Almost every US tax treaty contains language saying the US reserves the right to tax its citizens and residents as if the treaty had not been signed — for most provisions. The treaty *does* still apply for:

- Determining the host country's tax position (the host country will respect the treaty even if the US does not)

- A handful of specifically-carved-out provisions that survive the savings clause

- Resourcing income to allow foreign tax credit relief

What the savings clause means in practice: a US citizen living in Germany cannot use the US-Germany treaty to reduce US tax on their German salary. The US still taxes the salary fully; the relief comes from the **Foreign Earned Income Exclusion (FEIE)** and the **Foreign Tax Credit (FTC)**, which are domestic US provisions, not treaty provisions.

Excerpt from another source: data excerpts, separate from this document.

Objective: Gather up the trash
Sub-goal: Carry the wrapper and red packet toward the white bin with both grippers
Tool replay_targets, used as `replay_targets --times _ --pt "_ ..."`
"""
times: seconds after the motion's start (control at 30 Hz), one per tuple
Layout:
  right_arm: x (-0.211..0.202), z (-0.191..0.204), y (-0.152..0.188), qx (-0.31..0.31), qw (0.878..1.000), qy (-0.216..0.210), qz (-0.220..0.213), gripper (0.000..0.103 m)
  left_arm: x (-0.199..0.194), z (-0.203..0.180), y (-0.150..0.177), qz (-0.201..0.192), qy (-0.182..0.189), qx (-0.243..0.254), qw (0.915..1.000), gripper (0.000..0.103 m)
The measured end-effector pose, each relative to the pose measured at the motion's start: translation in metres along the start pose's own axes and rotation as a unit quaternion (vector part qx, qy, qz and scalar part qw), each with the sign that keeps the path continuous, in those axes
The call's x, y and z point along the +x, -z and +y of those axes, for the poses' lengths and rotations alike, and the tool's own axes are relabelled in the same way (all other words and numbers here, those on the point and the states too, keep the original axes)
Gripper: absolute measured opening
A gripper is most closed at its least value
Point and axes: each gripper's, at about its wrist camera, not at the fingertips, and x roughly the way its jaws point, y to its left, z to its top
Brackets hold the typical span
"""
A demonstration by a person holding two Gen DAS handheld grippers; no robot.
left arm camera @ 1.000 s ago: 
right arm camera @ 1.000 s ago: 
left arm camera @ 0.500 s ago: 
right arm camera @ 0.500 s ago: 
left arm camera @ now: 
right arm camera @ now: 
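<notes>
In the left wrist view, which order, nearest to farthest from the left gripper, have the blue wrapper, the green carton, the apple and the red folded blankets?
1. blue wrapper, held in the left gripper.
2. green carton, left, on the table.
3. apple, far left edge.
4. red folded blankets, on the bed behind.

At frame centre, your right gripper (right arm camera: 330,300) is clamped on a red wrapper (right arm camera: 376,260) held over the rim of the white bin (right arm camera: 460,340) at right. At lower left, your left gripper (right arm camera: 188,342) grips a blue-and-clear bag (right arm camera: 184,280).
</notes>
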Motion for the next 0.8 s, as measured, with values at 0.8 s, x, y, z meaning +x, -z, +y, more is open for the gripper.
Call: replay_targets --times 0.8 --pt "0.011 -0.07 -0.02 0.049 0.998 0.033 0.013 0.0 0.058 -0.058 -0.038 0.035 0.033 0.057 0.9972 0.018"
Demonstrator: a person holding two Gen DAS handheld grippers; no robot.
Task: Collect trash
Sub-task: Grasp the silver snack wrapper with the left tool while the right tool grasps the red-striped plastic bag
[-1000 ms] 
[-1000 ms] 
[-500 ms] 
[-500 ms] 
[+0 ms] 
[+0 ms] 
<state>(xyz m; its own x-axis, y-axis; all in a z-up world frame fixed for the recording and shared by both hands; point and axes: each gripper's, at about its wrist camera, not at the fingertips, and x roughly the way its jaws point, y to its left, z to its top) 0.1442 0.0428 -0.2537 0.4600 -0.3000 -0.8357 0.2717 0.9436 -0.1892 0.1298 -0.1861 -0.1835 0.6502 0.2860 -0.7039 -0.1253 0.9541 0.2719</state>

How relief actually works for US citizens abroad

The two main tools for avoiding double taxation, available to US citizens regardless of treaty, are:

Foreign Earned Income Exclusion (FEIE)

A US tax provision that lets you exclude up to ~$130,000 (2026 indexed) of foreign earned income from US tax, provided you meet either:

- **Bona fide residence test**: established residence in a foreign country for an entire tax year

- **Physical presence test**: physically present in a foreign country for at least 330 days in any 12-month period

FEIE applies only to *earned* income (salary, self-employment). It does not apply to investment income, pension distributions, or capital gains. The exclusion is elective — you choose whether to use it on your return.

Foreign Tax Credit (FTC)

A dollar-for-dollar credit for income taxes paid to foreign governments. The FTC is the workhorse for most US citizens abroad, especially those whose income exceeds the FEIE limit or who have investment income.

The mechanics:

- You owe US tax on $X of foreign income

- You paid $Y in foreign income tax on the same income

- You can credit $Y against your US tax (subject to limits)

If foreign tax exceeds US tax (common in high-tax European countries like Germany, France, Belgium), the excess can be carried back one year and forward ten years. If US tax exceeds foreign tax (less common in Europe but possible for capital gains), you owe the difference to the US.

When to use FEIE vs. FTC

| Situation | Use |

|-----------|-----|

| Living in a low-tax or zero-tax country | **FEIE** — eliminates US tax on excluded portion |

| Living in a high-tax European country | **FTC** — usually wipes out US tax with credit to spare |

| Income above the FEIE limit | **FTC** on the excess; FEIE + FTC mix possible |

| Significant investment income | **FTC** only — FEIE does not cover investment income |

| Self-employed | Complicated — both may apply, plus self-employment tax considerations |

For US citizens in most European countries (Germany, France, UK, Netherlands, Belgium, Sweden, etc.), the foreign tax rate exceeds the US rate, so FTC is typically sufficient to eliminate US income tax — though you still have to file the return and prove it.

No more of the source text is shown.